▶ **Assignment**
From the listing below, pull out the lines that hold "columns".

▶ **Data extract**
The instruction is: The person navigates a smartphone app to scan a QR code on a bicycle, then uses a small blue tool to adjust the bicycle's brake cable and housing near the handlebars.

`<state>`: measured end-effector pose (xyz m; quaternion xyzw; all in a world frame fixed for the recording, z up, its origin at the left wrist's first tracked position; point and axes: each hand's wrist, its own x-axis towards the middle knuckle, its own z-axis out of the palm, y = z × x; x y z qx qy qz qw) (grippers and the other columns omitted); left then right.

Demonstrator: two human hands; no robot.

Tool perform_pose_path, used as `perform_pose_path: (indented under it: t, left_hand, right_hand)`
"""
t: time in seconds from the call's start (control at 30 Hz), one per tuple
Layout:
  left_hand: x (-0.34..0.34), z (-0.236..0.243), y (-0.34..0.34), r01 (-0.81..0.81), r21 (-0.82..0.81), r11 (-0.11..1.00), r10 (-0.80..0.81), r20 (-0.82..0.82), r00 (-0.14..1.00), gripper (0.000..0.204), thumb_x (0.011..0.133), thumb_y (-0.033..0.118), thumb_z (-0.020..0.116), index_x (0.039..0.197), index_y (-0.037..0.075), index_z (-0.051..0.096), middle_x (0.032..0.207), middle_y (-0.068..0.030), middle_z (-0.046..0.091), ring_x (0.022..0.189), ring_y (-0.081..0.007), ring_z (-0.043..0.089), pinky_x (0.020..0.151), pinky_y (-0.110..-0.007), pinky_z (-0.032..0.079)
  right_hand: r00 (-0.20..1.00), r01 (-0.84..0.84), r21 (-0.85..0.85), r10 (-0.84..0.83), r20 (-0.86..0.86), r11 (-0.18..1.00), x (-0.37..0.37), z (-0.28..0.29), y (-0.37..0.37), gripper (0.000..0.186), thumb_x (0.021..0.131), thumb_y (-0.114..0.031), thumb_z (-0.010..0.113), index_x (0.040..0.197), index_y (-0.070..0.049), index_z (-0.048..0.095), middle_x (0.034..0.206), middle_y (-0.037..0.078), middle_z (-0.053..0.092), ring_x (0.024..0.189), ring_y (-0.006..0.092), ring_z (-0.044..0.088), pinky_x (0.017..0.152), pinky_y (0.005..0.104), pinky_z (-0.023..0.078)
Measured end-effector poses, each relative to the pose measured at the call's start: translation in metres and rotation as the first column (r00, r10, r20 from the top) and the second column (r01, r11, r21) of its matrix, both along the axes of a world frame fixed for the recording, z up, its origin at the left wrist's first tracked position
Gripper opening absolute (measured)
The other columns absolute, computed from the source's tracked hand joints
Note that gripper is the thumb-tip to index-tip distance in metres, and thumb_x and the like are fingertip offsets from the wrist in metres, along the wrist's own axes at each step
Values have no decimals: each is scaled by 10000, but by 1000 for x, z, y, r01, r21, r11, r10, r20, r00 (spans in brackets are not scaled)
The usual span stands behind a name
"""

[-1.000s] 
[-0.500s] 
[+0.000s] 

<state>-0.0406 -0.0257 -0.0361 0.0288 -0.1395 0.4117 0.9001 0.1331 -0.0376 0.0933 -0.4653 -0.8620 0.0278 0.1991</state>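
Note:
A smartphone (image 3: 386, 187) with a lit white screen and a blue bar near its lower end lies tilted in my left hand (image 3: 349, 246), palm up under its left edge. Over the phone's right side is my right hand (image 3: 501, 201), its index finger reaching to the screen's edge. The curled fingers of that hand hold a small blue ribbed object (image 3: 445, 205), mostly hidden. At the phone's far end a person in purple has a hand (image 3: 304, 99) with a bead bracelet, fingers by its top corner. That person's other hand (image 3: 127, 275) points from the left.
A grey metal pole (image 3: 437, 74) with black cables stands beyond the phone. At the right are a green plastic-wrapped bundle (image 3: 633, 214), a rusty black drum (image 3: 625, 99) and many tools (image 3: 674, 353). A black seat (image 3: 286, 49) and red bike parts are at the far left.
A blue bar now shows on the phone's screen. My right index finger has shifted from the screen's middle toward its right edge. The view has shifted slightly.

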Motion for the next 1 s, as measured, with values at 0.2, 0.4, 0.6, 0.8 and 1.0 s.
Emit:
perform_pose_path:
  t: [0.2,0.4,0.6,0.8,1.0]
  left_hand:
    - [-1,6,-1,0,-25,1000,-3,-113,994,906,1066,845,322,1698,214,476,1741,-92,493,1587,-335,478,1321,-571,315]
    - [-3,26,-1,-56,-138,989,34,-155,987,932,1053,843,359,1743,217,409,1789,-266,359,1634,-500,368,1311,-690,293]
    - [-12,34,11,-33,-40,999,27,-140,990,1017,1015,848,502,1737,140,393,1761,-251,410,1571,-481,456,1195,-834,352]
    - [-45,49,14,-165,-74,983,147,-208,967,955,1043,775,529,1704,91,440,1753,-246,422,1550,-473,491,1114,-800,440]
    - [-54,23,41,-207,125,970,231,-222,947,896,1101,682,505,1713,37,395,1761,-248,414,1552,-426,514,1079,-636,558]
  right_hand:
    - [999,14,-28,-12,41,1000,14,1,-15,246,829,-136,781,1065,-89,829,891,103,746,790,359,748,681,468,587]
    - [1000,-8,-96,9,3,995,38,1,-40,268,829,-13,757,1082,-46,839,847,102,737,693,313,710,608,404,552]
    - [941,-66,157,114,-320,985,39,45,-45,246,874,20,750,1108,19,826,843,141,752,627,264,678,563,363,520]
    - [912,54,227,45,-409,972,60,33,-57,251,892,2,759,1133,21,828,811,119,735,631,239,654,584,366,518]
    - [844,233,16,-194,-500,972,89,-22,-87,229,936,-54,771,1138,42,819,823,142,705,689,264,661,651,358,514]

▶ **Answer for the task**
`<state>`: measured end-effector pose (xyz m; quaternion xyzw; all in a world frame fixed for the recording, z up, its origin at the left wrist's first tracked position; point and axes: each hand's wrist, its own x-axis towards the middle knuckle, its own z-axis out of the palm, y = z × x; x y z qx qy qz qw) (grippers and the other columns omitted); left then right.
The other columns absolute, computed from the source's tracked hand joints

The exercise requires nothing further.